Austin Bullock

Wasted 8 Full Album Review by Janglepophub

Wonderful full album review of Wasted 8 by Janglepophub here.They get it. They do cool stuff. Go follow them!

Here’s the review:

Compared to his previous albums, this is a weird(er) version of Rhode Island based Austin Bullock, but ultimately way more compelling.

The following announcement accompanies the release on Bandcamp:

Wasted 8 is the first of 3 albums being released in 2020. These 3 albums fit the theme of “8 hours labor, 8 hours recreation, 8 hours rest.” Each album has 8 songs, each symbolizing an hour of the day, adding up to 24 total songs to symbolize the 24 hours in a day.

Certainly an ambitious project, the above excerpt succinctly explains the sort of post-apocalytic/restorative sound that typifies the album’s juxtaposition of power-pop / fuzz and post-punk. Perhaps beneath these vague reference point there are two primary stylistics that dominate.

Initially, the hyperkineticism of Sound The Alarm (see below), Interpretation and Halo course isolated, metronomic jangled riffs, behind psychedelia that just about stop short of where the dangerous territory of post rock begins.
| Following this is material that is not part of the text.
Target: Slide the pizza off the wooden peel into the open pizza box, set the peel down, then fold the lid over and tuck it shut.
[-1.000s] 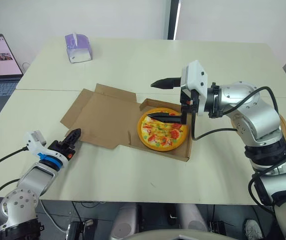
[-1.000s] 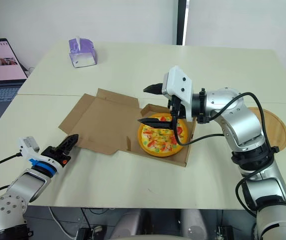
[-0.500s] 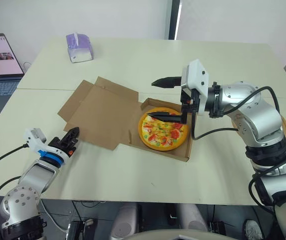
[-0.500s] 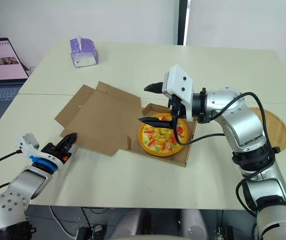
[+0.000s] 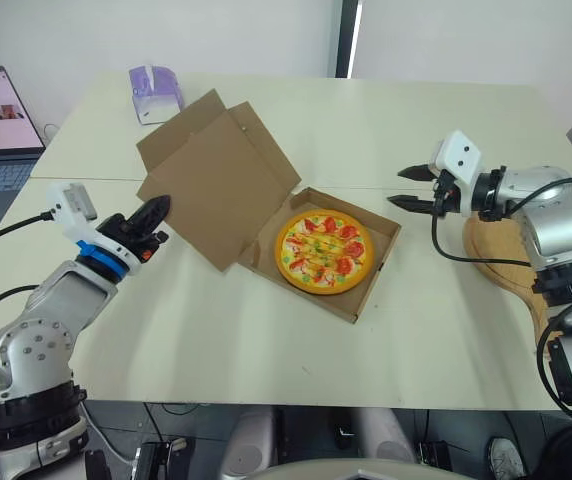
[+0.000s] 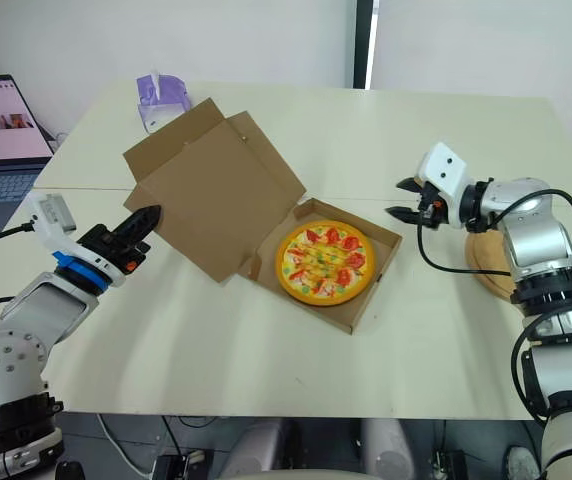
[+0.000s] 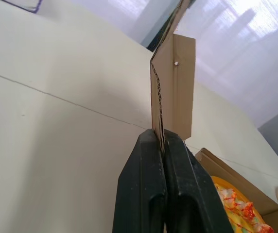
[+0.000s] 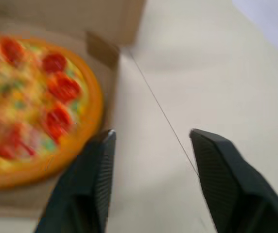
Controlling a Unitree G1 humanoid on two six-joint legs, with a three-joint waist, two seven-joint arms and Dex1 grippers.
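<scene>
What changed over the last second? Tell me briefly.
The left gripper, shut on the lid at its edge, swung it up from flat to half raised. The right gripper drew back from over the pizza toward the peel, jaws open. The pizza stayed in the box; the peel stayed put.

Brown box (image 5: 221, 185), orange pizza (image 5: 319, 251) dotted red, perhaps green.

The left pincer (image 5: 160, 207) has tilted the lid (image 5: 221, 175) up, and the right pincer (image 5: 398, 187) has withdrawn from above the pizza (image 5: 321, 250).
</scene>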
The tracks are sparse, creating an atmosphere that force deliberation about aural soundscapes that are largely left to the readers interpretation.

If the above tracks often allow post-punk atmospheres to dominate the more melodic psyche inflections, the melodies in tracks such as Don’t Be Like That (see below), Waste Case, Not For Sale allow Bullock’s propensity for heavily fuzzed power-pop to accentuate his ability to step into melodic ear-worm territory.

As always with Bullock, it is the sort of power-pop that will never really get your Auntie and Uncles ‘bopping’ at familiy weddings, but more crucially, the sort that adds the modernity of ‘leftfield’, to a sound that might just about keep the genre alive in these times of perpetual plagiarism.

Multi release projects like this can sometimes implode in a sense of the artist’s own ‘concept’. However, if the remaining two albums can simultaneously stay the right side of bizarre and just the other side of traditional power-pop, then this act is going to be a ‘must follow’ in 2020.